Il genere noto come "lo-fi" mi ha sempre dato l'impressione di essere un'espressione deliberata, scelta più per stile che per necessità reale di risorse, come se fosse un vezzo o una moda. Tuttavia, nel disco che presento oggi, sebbene il suo legame con il rock sia limitato, l'essenza autentica del lo-fi emerge chiaramente. La Lyman Woodard Organization e il loro album "Saturday Night Special" rappresentano una delle produzioni più sincere nell'ambito del funk e oltre. Siamo nel Detroit del 1975, una città già martoriata dalla crisi petrolifera del 1973, e questo album funge quasi da documentario sonoro della vita nei quartieri più disagiati dell'America urbana. Detroit è stata soprannominata "Murder City" o "la città del diavolo," ed è importante notare che Detroit è una metropoli unica, principalmente abitata da afroamericani (nove su dieci degli abitanti) e in cui un terzo della popolazione vive al di sotto della soglia di povertà.
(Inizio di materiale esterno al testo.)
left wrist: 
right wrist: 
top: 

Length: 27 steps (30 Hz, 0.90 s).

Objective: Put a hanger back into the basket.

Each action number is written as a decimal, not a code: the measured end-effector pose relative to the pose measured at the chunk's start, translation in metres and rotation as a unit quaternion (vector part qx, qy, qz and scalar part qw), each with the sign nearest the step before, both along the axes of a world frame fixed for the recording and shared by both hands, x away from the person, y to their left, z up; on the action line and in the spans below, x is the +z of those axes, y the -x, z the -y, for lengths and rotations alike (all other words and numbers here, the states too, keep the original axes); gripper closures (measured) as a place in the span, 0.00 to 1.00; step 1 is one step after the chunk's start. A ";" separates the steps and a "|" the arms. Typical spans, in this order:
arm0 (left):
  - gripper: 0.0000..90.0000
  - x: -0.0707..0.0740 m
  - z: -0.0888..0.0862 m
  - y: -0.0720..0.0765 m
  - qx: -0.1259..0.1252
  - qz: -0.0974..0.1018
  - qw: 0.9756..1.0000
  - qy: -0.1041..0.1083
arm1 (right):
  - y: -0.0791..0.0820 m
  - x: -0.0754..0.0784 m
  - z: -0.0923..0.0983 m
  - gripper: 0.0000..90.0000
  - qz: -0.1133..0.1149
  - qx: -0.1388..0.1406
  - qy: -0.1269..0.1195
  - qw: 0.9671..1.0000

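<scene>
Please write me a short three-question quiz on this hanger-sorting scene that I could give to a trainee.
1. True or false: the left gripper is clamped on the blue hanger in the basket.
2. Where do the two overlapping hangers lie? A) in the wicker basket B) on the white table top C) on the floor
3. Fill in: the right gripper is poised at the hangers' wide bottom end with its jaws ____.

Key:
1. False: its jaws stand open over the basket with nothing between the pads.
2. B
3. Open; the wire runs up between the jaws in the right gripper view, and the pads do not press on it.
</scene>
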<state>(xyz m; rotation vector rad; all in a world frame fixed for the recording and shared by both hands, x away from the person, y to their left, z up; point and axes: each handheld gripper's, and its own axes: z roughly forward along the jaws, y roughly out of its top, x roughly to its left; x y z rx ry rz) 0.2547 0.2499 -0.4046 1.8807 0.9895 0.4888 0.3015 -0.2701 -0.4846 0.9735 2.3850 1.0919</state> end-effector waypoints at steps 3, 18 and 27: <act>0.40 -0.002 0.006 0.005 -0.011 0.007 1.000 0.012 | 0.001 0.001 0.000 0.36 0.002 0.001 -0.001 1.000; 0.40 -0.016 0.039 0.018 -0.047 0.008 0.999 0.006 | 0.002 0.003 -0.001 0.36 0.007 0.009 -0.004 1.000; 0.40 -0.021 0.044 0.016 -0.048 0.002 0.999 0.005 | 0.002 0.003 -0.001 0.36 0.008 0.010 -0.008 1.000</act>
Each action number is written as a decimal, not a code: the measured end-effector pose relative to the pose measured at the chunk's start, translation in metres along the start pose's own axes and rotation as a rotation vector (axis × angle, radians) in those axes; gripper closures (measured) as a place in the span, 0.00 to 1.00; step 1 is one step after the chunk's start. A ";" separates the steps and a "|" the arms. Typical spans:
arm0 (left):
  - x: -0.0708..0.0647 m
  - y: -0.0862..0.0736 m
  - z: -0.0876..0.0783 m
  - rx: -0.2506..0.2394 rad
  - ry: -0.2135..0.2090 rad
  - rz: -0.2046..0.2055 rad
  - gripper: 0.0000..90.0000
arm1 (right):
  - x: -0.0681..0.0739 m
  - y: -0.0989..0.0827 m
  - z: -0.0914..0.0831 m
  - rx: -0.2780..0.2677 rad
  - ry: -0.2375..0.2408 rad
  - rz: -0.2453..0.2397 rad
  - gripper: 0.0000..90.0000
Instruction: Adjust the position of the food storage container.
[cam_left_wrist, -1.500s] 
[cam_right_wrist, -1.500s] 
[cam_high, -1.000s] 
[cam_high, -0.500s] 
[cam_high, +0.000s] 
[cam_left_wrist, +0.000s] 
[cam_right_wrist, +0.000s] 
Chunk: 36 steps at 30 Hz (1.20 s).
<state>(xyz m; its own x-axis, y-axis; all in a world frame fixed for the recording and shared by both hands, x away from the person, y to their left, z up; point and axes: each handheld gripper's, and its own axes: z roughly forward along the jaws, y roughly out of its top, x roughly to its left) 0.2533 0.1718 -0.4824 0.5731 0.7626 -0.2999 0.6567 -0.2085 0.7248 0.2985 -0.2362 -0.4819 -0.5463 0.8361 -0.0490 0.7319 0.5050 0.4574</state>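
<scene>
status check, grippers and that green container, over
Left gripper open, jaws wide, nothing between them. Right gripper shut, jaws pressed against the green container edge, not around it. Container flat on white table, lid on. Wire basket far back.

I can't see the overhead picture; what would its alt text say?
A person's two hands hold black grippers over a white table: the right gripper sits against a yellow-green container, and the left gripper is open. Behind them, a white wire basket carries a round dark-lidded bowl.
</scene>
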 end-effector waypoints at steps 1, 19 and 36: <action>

In questo contesto, Lyman Woodard, un organista jazz che fu uno dei musicisti di sessione più richiesti per le registrazioni Motown e che ha anche svolto il ruolo di direttore artistico per Martha and The Vandellas, offre una rappresentazione cruda e onesta del cosiddetto "ground zero" della società americana. La title track, divisa in due parti, funge da colonna sonora della vita nella "Motor City," dalla fatica che inizia all'alba sulla catena di montaggio all'innocente gioco dei bambini per le strade, affrontando temi come le rapine, la droga, sbirri e puttane. Questo è il funk cinematografico più coinvolgente che potete immaginare, autentico nella sua natura lo-fi, registrato in modo grezzo ma sincero fino al midollo.
Il secondo brano, "Joy Ride," apparentemente rilassato, cattura il suono della città al termine di una giornata di duro lavoro, la colonna sonora per chi torna a casa dopo essersi consumato in fabbrica, con note malinconiche e disincantate, ma straordinariamente belle. Come detto, Lyman Woodard era un eccellente organista, e il resto dell'album conferma la sua maestria. Sebbene meno centrato sul funk urbano, questo secondo lato dell'album è comunque radicato nella musica stradaiola, con ritmi latini che fungono da base per le acrobazie jazz e soul del gruppo, tra cui spicca "Cheeba," un brano suddiviso in due parti con una finale di pura improvvisazione. Non si tratta del tipico latin da salone da ballo; piuttosto, è il ritmo di strada degli immigrati.
Questo album è stato originariamente pubblicato dall'etichetta "Strata" e per molti anni non è stato ristampato. Nel 2009, la Wax Poetics Records ha compiuto un atto meritorio rieditando il disco, ripulendo le tracce dallo "sporco" originale. Tuttavia, mi permetto di suggerirvi caldamente di ascoltarlo nella sua versione originale, quella grezza ma al contempo sincera.